Reproduce the data below exactly. Skip the pictures.

» Recorded data
= = =

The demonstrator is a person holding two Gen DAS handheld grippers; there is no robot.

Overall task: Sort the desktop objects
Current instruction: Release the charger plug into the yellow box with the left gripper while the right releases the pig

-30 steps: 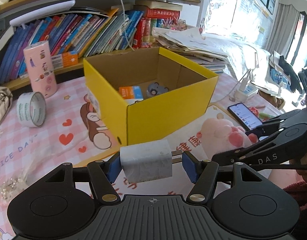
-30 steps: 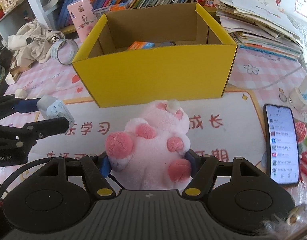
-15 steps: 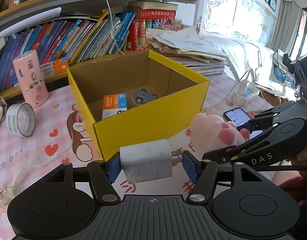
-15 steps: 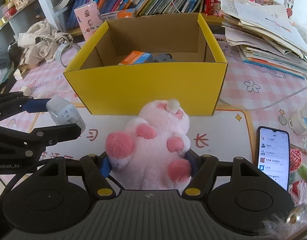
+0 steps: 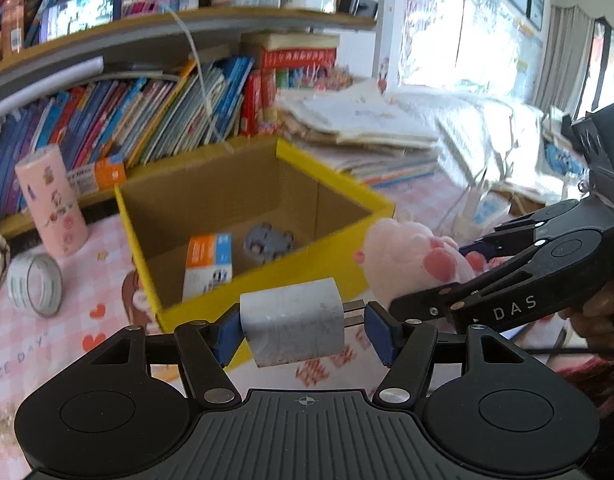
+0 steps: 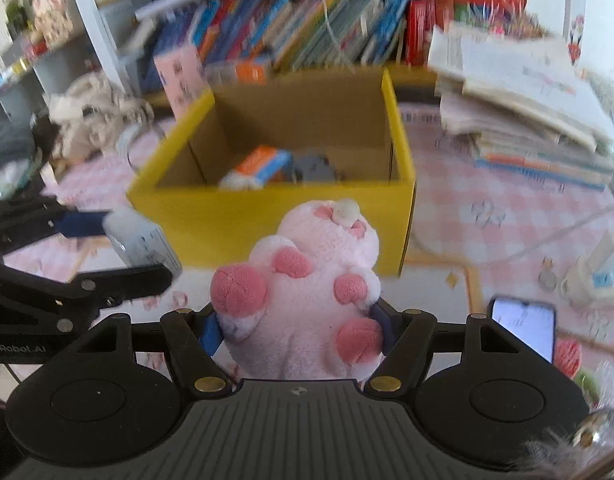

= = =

» Solution for this task
The demonstrator is a person holding two Gen DAS handheld grippers; there is no robot.

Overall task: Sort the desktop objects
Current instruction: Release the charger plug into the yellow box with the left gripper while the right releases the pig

-30 steps: 
-30 steps: 
-15 steps: 
-15 steps: 
+0 steps: 
+0 steps: 

The work on the exercise is done.